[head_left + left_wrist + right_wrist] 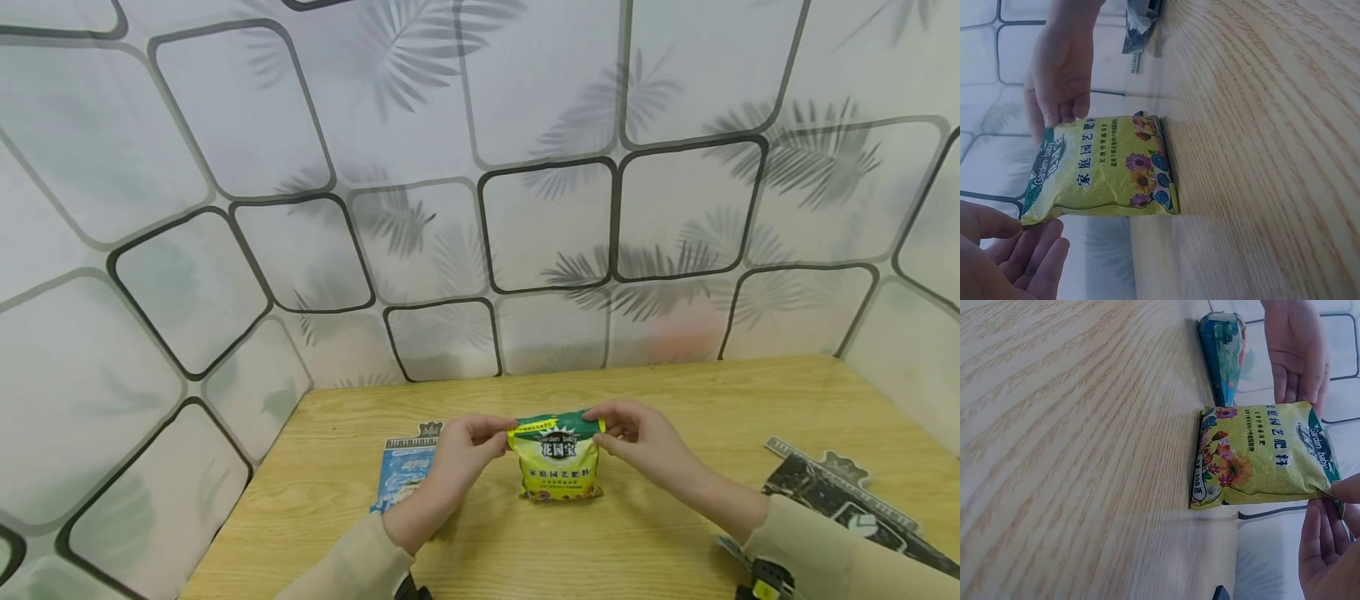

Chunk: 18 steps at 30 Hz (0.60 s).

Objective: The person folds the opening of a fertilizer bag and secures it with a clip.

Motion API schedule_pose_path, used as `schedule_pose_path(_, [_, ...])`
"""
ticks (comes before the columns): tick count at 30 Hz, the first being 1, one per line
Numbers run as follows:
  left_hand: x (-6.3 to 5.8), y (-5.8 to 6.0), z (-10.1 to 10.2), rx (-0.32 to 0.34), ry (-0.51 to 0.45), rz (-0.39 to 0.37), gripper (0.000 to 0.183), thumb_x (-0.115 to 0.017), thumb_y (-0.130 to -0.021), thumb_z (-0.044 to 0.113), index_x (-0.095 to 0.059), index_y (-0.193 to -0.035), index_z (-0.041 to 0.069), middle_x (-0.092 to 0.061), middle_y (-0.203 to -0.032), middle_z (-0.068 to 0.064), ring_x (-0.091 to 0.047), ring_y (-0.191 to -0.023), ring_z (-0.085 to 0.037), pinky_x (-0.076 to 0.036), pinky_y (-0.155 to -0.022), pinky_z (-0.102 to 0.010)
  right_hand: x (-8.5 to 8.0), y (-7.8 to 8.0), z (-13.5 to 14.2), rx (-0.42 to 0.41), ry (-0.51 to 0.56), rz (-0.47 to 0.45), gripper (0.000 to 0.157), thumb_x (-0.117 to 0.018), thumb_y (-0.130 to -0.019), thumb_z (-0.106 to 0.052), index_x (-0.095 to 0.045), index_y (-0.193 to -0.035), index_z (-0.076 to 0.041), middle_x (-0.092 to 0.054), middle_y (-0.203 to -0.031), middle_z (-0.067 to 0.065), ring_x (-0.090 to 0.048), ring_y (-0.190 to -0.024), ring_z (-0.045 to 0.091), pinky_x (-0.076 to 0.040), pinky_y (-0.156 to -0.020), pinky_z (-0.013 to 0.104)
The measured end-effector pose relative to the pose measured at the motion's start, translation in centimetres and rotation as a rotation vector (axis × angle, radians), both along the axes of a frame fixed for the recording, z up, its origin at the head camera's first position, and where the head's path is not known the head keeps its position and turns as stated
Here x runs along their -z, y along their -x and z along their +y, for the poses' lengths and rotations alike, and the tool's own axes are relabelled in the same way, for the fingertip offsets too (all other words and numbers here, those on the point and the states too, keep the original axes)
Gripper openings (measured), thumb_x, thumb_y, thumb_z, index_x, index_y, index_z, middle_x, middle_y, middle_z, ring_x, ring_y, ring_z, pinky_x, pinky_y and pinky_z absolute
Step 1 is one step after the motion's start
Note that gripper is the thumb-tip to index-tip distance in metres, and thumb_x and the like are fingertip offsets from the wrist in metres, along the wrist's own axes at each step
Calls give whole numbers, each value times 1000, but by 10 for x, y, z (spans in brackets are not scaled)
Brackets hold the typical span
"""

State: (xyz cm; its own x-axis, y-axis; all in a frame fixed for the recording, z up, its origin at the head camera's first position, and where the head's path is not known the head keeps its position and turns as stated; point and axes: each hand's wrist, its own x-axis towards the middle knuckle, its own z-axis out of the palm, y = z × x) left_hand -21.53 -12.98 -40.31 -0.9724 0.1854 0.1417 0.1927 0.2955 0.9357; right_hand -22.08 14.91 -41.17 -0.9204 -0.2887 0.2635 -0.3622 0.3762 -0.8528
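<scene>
L hand (463, 457) & R hand (651, 443) each pinch a top corner of yellow fertilizer bag (558, 468), upright btwn them, base apparently on table (637, 542); blue pkt (403, 477) nr L hand. Best: pinches lvl, light, corners only, table taking wt so it doesn't tip or crumple

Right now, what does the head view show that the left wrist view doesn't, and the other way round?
Only the head view shows the blue package beside the left hand, and the pale sleeves.

Only the left wrist view clearly shows blue badges near the base of the yellow packet.

Both show that packet, the left hand and right hand pinching its upper corners, the black package, wooden table and patterned backdrop.
</scene>
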Motion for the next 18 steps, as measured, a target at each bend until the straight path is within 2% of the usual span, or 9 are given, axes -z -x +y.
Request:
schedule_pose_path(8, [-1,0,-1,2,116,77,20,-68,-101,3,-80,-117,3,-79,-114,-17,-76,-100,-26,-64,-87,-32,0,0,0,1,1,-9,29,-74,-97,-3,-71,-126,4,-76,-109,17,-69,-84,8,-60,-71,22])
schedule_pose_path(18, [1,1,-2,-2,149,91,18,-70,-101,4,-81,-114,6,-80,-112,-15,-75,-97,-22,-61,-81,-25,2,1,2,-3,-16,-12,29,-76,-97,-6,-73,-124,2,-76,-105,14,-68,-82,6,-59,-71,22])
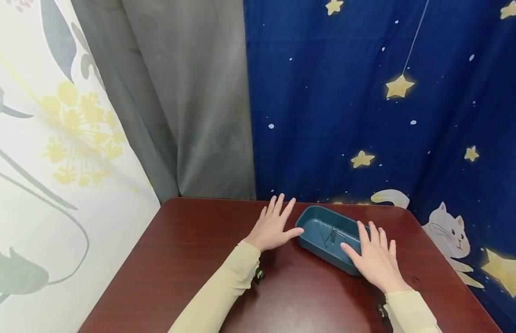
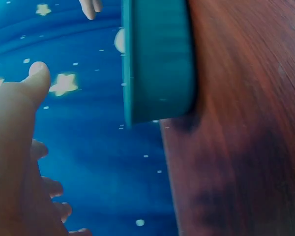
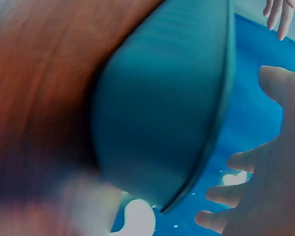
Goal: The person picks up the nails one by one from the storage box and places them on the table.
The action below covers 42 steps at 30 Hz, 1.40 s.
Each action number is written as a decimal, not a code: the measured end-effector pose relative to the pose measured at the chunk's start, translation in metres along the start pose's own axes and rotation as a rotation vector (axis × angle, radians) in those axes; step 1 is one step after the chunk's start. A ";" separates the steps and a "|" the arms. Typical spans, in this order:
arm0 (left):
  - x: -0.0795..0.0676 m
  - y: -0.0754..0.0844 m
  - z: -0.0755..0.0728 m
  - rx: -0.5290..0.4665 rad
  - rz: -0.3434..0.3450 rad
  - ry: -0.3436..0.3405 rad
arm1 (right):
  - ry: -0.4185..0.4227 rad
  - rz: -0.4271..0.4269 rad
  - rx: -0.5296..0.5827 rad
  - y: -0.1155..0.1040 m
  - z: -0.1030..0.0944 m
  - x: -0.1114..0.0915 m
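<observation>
A dark teal rectangular tray (image 1: pixel 324 254) with raised walls sits on the table toward its far right. Inside it lie several thin dark pieces (image 1: pixel 333 235), too small to identify. My left hand (image 1: pixel 273 230) is at the tray's left end, fingers spread and holding nothing. At the right end, my right hand (image 1: pixel 377 262) hovers with fingers spread, covering that corner of the tray in the head view. Both wrist views show the tray's outer wall (image 2: pixel 160 64) apart from the open left hand (image 2: pixel 14 147) and right hand (image 3: pixel 270 162).
The reddish-brown wooden table (image 1: pixel 191 259) reaches back to a grey curtain (image 1: pixel 208 115) and a blue star-patterned curtain (image 1: pixel 324 115). A white floral curtain (image 1: pixel 54 185) hangs along the left side.
</observation>
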<state>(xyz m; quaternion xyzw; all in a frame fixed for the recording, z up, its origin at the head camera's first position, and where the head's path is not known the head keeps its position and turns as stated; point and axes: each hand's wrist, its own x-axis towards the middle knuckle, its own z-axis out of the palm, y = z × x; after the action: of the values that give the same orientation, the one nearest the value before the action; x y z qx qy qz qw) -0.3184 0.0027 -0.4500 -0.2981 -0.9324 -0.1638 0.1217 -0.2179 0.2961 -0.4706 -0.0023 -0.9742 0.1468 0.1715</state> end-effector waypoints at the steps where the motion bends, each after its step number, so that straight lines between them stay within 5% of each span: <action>1: 0.002 -0.001 0.003 -0.003 0.004 -0.014 | -0.008 0.005 0.002 0.002 0.001 0.000; 11: 0.019 -0.004 0.035 0.013 0.036 -0.113 | -0.066 0.065 -0.023 0.019 0.016 -0.005; 21: 0.015 -0.001 0.056 0.043 0.051 -0.211 | -0.101 0.100 -0.008 0.020 0.021 -0.008; 42: -0.008 -0.007 0.054 0.038 0.059 -0.187 | -0.126 0.001 0.015 0.019 0.030 -0.006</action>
<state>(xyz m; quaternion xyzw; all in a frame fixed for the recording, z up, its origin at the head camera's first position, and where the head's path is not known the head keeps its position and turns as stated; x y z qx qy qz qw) -0.3235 0.0136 -0.5038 -0.3370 -0.9335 -0.1139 0.0445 -0.2234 0.3056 -0.5054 0.0078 -0.9819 0.1542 0.1098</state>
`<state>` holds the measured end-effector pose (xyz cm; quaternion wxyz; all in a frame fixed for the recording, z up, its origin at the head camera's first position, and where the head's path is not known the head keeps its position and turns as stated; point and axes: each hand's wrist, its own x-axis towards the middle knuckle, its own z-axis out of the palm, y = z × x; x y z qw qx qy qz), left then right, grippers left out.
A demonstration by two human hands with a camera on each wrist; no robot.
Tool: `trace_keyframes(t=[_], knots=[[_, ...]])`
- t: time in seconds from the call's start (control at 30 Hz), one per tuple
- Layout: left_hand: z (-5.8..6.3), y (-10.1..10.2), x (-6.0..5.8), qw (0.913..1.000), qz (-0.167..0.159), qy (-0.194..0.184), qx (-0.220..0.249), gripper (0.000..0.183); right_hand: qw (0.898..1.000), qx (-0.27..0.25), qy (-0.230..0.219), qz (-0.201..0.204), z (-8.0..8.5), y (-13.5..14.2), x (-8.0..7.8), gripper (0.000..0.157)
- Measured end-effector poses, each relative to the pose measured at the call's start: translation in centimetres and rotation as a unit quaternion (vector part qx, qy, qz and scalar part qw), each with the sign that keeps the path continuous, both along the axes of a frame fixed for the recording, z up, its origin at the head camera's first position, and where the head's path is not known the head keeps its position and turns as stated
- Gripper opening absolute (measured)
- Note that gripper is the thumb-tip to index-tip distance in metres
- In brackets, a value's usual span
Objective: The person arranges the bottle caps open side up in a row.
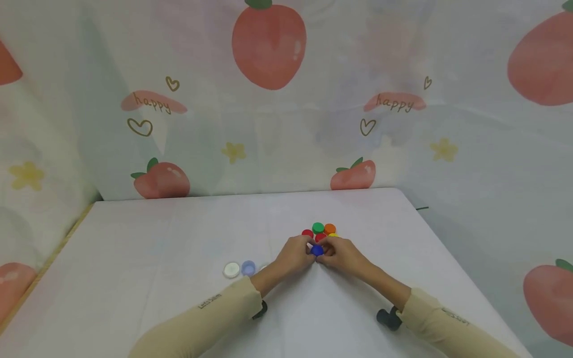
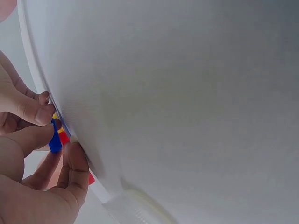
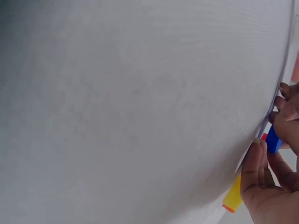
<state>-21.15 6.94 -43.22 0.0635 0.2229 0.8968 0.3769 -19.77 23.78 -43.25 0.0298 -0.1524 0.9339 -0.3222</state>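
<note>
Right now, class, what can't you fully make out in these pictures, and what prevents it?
Head view: the yellow piece, mostly hidden by the right hand.
Head view: a white rim, mostly covered by the left forearm.
Head view: right sleeve lettering, too small to read.
Left wrist view: a clear-looking piece, cut off by the bottom edge.

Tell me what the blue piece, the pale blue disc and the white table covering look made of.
Blue piece: probably plastic, smooth; solid, even colour. Pale blue disc: likely plastic, perhaps translucent; washed-out tint, defined rim. White table covering: probably cloth, matte; faint creases, no sharp reflections.
</note>
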Motion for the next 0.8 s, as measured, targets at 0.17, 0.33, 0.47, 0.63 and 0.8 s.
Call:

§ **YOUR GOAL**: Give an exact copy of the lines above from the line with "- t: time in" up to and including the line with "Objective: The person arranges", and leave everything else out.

§ **YOUR RESPONSE**:
- t: time in seconds from the call's start (control at 30 Hz), one per tuple
- Layout: left_hand: z (-5.8..6.3), y (-10.1..10.2), x (-6.0..5.8), qw (0.913..1.000), qz (-0.167..0.159), qy (-0.194..0.184), qx (-0.220..0.249), gripper (0.000..0.183); right_hand: qw (0.898..1.000), qx (-0.27..0.25), qy (-0.230..0.219), qz (-0.201..0.204), z (-8.0..8.5), y (-13.5..14.2), x (-8.0..7.8), gripper (0.000..0.157)
- Measured end-effector poses, each relative to the pose measured at the call's start: translation in centimetres and rotation as a unit quaternion (vector part qx, qy, qz and scalar part qw), each with the sign that keeps the path continuous, both along the axes of a frame fixed for the recording, z up, its origin at the head camera's first position, and where the head's path is not known the head keeps its position and turns as stated
- Gripper opening absolute (measured)
- Note that gripper is the thumb-tip to index-tip distance in metres
- In brackets, a value's usual span
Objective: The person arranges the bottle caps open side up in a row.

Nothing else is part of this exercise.